Paul Di Filippo, author of The Steampunk Trilogy, has a new book out featuring my childhood's favorite campy swamp monster - The Creature from the Black Lagoon.

Time's Black Lagoon is reviewed by Cory Doctorow on boingboing where he calls it:

funny, deeply weird, and action-packed...Di Filippo manages to cram every great tradition of the science fiction adventure novel into this one, giving it the feel of one of his baroque masterpieces...

31 October 2006

An Ideal External Drive

WD My Book I've recently found an almost ideal line of external hard drives with the Western Digital "My Book" series. I purchased the 250 GB model and discovered several great features:


  • It's very quiet and runs cool

  • The case is decent looking and unobtrusive

  • Most importantly, the drive spins down after a period of inactivity (unlike most of the other external drives I've seen)

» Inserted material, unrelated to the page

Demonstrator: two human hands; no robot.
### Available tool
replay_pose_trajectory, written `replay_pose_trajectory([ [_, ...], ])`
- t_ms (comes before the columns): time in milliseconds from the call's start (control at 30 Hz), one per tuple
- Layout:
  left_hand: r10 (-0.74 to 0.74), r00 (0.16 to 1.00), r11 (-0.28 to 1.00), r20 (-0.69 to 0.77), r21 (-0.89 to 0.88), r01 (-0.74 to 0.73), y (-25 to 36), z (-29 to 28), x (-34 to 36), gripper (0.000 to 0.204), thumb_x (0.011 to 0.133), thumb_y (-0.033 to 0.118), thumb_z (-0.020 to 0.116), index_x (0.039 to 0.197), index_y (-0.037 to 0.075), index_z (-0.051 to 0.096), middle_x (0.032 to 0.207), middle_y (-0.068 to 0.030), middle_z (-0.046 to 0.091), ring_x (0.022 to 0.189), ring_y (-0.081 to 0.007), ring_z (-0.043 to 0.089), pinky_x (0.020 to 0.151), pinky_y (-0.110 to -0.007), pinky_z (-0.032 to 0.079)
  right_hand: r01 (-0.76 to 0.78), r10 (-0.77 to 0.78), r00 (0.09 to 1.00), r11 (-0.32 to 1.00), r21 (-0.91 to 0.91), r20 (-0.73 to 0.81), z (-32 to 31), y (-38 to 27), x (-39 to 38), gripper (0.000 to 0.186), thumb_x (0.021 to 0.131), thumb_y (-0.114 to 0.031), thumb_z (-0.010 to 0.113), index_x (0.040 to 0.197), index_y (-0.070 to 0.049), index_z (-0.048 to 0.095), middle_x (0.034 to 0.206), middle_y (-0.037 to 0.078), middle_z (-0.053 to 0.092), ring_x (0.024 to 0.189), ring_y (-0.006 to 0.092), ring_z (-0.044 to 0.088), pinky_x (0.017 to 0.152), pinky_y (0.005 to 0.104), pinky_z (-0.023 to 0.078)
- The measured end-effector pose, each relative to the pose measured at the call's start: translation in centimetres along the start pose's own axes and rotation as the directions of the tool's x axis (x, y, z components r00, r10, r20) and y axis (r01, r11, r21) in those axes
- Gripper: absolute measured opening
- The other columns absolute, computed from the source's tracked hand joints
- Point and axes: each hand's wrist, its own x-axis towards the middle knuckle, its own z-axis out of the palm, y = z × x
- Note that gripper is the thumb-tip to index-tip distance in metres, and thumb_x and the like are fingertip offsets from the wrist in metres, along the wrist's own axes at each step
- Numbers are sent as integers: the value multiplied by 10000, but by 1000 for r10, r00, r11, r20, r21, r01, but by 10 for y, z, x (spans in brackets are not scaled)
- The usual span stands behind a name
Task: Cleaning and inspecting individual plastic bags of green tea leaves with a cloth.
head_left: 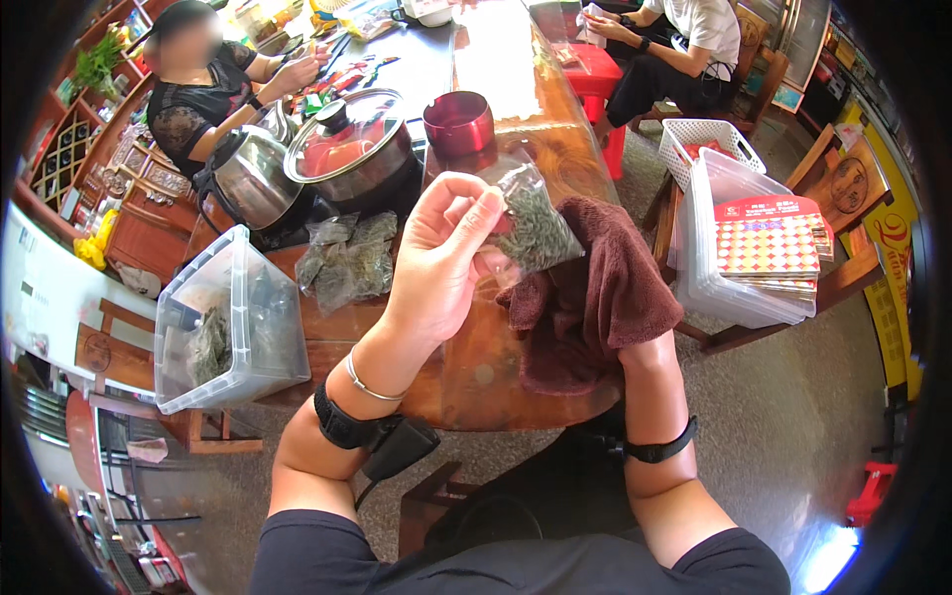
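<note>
My left hand [446,253] is closed, pinching the top edge of a small clear plastic bag [535,223] of dried green leaves, held up above the table. A brown towel [605,283] covers my right hand, and its fingers are hidden beneath the cloth. The towel sits right beside the lower corner of the bag; whether they touch I cannot tell. On the table left of my left hand lie more clear bags [347,260] with dark dried contents.
A steel pot with glass lid [352,149], a kettle [258,178] and a red bowl [459,124] stand ahead. Clear bins [238,327] flank the table; the right one [699,248] holds red patterned packets [769,238]. One person [203,99] sits far left, another [684,50] far right.
</note>
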Motion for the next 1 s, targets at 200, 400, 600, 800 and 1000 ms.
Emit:
replay_pose_trajectory([
  [200, -32, 999, 998, 27, 57, 30, -3, 0, -5, 83, 829, 58, 525, 815, 86, 449, 793, 17, 506, 739, -56, 522, 579, -229, 524, 52, -24, 995, 954, -295, 95, 7, -29, 6, 341, 742, -74, 510, 1075, -5, 481, 1038, 155, 507, 992, 278, 481, 876, 324, 356],
  [400, -181, 975, 979, 127, 122, 166, 1, -1, -6, 92, 830, 97, 529, 846, 90, 438, 807, 24, 499, 729, -52, 531, 589, -233, 517, 198, -136, 979, 832, -518, 155, -1, -23, 4, 313, 694, -121, 527, 996, -39, 533, 981, 145, 522, 962, 302, 475, 847, 356, 377],
  [600, -325, 936, 943, 138, 128, 309, 1, -1, -6, 115, 860, 193, 500, 857, 84, 464, 800, 26, 512, 707, -52, 546, 590, -240, 521, 242, -104, 964, 726, -643, 245, -1, -32, 8, 291, 682, -142, 520, 957, -52, 549, 974, 138, 529, 955, 291, 482, 817, 358, 386],
  [800, -307, 933, 944, 187, 186, 273, 1, 1, -6, 246, 905, 221, 383, 1019, 37, 500, 958, -62, 571, 761, -122, 600, 589, -294, 540, 6, 17, 998, 925, -380, 58, -4, -13, 0, 263, 702, -100, 530, 958, -44, 541, 975, 129, 529, 944, 280, 488, 814, 355, 386],
  [1000, -194, 973, 975, 124, 133, 177, 3, 0, -3, 296, 906, 224, 373, 1104, 31, 479, 1059, -79, 542, 864, -145, 580, 621, -312, 544, -87, 89, 977, 996, 17, -196, -1, 12, -3, 201, 790, -115, 519, 950, 8, 513, 944, 55, 528, 848, 141, 505, 765, 262, 405],
])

The only, slight drawbacks are that the drive automatically turns on & spins up whenever the attached PC boots (vs. defaulting to "off" unless you press the power button), and that the disk is formatted with the FAT32 filesystem. The filesystem issue isn't necessarily bad - just depends on what sort of OS your PC runs. Folks who run WinXP exclusively (I'm sorry) may want to reformat the drive as NTFS, and MacOS users will probably want to change it to HFS+. But FAT32 isn't bad. All modern OSes can read/write to it. The only drawback is that a single file can't be larger than 4GB on a FAT32 filesystem.

Anyway - good piece of kit. Recommended.

19 September 2006

Old Phones

Ever wish you had a source for one of those "built like a tank" old Western Electric desktop phones ? Well drop by Old Phones and have a look. All of their phones come equipped with an RJ-11 modular jack and are made to be used, not just displayed on a shelf.

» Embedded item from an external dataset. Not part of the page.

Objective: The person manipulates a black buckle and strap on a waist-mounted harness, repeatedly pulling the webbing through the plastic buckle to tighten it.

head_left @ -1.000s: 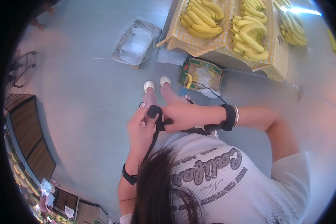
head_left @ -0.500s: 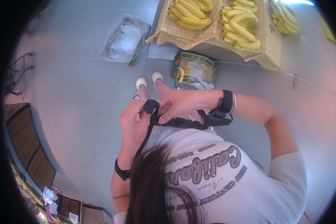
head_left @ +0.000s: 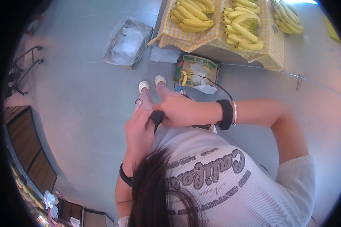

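My left hand (head_left: 138, 130) and my right hand (head_left: 182, 110) meet in front of my waist. Between them shows the black end of a strap (head_left: 157, 117), pinched by my left fingers, with the strap dropping below it. My right fingers curl against the same strap from the other side; their tips are partly hidden. A black band sits on each wrist, and the right one (head_left: 226, 114) has a thin bracelet beside it. Behind my right hand a dark cable (head_left: 221, 86) arches up; where it ends is hidden.
Ahead, a table with a yellow checked cloth (head_left: 216, 39) bears bunches of bananas (head_left: 244, 28). By its foot stand an open carton (head_left: 204, 62) with bananas and plastic, and a plastic-lined crate (head_left: 127, 43). At left are a wheeled metal frame (head_left: 28, 68) and a brown wooden stand (head_left: 28, 140).
My hands have drawn closer together, and my right hand has turned. Less of the strap shows, the black device under my right wrist has gone from sight, and the cable arches higher.
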`<state>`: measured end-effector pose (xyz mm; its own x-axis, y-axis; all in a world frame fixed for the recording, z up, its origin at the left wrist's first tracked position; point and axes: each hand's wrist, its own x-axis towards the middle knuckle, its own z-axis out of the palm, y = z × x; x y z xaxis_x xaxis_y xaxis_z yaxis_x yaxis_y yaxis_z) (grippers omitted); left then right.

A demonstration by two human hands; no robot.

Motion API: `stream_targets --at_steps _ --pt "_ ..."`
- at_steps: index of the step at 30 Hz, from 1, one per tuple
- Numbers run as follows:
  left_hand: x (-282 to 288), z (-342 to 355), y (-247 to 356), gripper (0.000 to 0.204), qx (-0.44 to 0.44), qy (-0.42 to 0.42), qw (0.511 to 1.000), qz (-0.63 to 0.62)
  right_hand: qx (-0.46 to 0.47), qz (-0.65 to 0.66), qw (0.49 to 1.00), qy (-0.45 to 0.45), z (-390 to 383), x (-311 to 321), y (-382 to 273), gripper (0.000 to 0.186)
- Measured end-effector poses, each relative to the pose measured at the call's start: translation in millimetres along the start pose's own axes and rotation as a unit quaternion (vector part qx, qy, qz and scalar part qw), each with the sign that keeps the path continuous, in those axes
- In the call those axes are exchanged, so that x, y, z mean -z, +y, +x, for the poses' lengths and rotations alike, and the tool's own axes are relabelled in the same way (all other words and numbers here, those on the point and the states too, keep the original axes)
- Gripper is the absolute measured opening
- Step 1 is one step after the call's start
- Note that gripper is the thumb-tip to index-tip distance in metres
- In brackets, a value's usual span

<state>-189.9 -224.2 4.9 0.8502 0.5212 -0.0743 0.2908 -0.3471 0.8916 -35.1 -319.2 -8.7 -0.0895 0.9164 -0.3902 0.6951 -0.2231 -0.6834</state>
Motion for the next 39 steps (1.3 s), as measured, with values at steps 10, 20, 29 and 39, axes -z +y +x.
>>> stream_targets --at_steps 10,20,29,39 --pt "2 -6 0 0.024 -0.127 0.006 0.989 0.076 0.016 0.115 0.993 0.006 -7 7 1 0.020" --pt "-9 19 21 0.024 -0.243 -0.093 0.961 0.091 0.028 0.097 0.995 0.023 -27 3 21 0.025" --pt "1 23 26 0.026 -0.221 -0.115 0.959 0.137 -0.060 0.273 0.959 0.048 -56 11 18 0.031" --pt "-17 27 16 0.029 -0.165 -0.049 0.983 0.061 -0.079 0.431 0.892 -0.112 -59 33 33 0.033"
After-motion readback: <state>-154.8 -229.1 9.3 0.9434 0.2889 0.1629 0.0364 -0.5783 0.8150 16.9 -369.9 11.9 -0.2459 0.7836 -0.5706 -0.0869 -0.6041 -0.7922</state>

How about a brand new, military surplus, rotary dial ITT model 500 in the original box for $65.00 ? Nice, hefty handset, and a good, loud "answer me, dammit" ringer - a classic :)

[via the Silicon Underground]

27 June 2006

WRT54G Reclaimed for Linux

As a follow-up to my post below about a Real Router for $60, word comes that recent models of the popular Linksys WRT54G can now be converted to Linux like the older models.

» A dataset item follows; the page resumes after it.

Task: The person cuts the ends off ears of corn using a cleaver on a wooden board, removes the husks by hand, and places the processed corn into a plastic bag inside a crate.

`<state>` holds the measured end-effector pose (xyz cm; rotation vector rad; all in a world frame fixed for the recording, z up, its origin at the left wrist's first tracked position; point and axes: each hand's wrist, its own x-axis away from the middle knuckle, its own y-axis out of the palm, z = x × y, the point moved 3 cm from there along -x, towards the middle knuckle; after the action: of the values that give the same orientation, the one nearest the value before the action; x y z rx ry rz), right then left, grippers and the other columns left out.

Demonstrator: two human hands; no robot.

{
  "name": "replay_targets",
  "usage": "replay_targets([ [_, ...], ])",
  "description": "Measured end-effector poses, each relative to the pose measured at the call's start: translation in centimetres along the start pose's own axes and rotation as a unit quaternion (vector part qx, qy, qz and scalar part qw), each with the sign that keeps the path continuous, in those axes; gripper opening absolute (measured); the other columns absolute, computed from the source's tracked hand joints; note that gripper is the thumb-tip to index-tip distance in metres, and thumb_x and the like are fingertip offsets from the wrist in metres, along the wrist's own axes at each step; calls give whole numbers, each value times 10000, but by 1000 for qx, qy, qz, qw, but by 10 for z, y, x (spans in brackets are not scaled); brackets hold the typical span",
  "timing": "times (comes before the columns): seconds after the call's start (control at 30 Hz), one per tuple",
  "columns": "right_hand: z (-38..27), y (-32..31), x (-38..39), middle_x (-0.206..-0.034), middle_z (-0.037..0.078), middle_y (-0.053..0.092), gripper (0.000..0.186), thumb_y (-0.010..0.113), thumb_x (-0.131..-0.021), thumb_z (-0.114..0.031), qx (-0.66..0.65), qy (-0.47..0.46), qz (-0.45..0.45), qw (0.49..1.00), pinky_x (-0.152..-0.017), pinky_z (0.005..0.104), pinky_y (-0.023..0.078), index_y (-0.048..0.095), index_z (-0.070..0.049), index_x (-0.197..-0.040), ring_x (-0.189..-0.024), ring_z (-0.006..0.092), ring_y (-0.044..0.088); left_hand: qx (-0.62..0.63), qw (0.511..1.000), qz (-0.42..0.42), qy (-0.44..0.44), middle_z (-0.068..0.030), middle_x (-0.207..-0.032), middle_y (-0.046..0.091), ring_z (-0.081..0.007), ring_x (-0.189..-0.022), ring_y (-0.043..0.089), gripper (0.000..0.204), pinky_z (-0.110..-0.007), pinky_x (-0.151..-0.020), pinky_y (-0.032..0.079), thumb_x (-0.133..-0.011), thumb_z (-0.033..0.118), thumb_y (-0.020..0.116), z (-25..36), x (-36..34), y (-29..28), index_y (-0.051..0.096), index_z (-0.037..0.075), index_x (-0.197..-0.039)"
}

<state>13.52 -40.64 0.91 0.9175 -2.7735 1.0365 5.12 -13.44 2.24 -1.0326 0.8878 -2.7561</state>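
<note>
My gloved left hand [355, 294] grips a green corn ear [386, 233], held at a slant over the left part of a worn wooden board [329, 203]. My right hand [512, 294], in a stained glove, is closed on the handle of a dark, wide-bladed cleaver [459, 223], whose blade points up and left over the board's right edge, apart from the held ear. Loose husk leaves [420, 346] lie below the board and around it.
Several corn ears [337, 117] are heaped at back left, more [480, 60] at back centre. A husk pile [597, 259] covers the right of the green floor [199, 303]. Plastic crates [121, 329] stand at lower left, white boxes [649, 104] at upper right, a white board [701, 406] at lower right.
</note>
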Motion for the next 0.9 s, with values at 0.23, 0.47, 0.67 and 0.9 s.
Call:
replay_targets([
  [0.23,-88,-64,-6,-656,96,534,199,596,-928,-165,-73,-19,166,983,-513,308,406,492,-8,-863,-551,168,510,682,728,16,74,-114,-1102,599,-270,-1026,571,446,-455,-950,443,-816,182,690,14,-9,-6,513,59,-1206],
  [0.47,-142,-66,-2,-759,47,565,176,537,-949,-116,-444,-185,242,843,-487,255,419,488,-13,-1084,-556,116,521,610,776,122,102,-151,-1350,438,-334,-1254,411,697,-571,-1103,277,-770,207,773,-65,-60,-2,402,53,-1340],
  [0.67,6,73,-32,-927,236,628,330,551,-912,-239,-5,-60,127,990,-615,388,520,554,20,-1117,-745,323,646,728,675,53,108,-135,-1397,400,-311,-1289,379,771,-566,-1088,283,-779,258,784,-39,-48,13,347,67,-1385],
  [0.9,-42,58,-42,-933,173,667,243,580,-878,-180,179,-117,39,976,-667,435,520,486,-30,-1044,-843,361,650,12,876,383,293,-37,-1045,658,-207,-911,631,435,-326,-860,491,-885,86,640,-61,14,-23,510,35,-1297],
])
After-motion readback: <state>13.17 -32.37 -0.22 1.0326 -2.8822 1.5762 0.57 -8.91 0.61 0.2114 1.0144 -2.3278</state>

The current, series 5 models of the WRT54G have come from Linksys with the VxWorks OS loaded, and were resistant to being flashed with alternate firmware. But...

Jeremy Collake, aka "db90h," appears to have created a "VxWorks Killer" flash image that overwrites the VxWorks bootloader on series 5 WRT54G routers with normal Broadcom CFE firmware. This then enables the device to be put into maintenance mode at startup, after which Linux firmware can be installed easily.

[via Linux Devices]

07 June 2006

A Real Router for $60

There have been alternative, Linux-based firmware upgrades for the Cisco/Linksys WRT54G series of wireless routers for some time now. But a new article on Lifehacker introduces this easy upgrade in a very approachable way.

After following the instructions and upgrading to the DD-WRT firmware, your cheap WRT54G can do cool, "real router" things like QoS (Quality of Sevice, a.k.a. traffic shaping), where you assign higher bandwidth to certain machines, or to critical apps like Skype, while still letting that Bittorrent D/L chug along in the background. You can also increase its wireless Xmit power from the default, and rather measly, 28 mW to something more useful - like 70 mW. Or set it up as a static DHCP server, where the individual MAC of a machine's NIC is always assigned the same IP addr with its DHCP lease. Endless, geeky network admin fun awaits...

[via boingboing]

19 May 2006

Sita Sings the Blues

So, you're a cartoonist/animator and your husband dumps you via email from half a world away. You're feeling rotten. You've also been reading the epic Indian poetry of The Ramayana and going to hear old, torchy Blues singing in a New York nightclub. So what do you do ?

If you're Nina Paley, you create a charming animation of the story from the perspective of a Blues-singing Princess Sita! :)

[via boingboing]

16 May 2006

Freeware Utilities Aggregation Site

Now this site is useful! A list of 450+ freeware utilities to solve common PC problems. Not perfect - they're missing some of my favorites (like the Vim editor), and it's completely Windows-centric. Still worth bookmarking, tho'.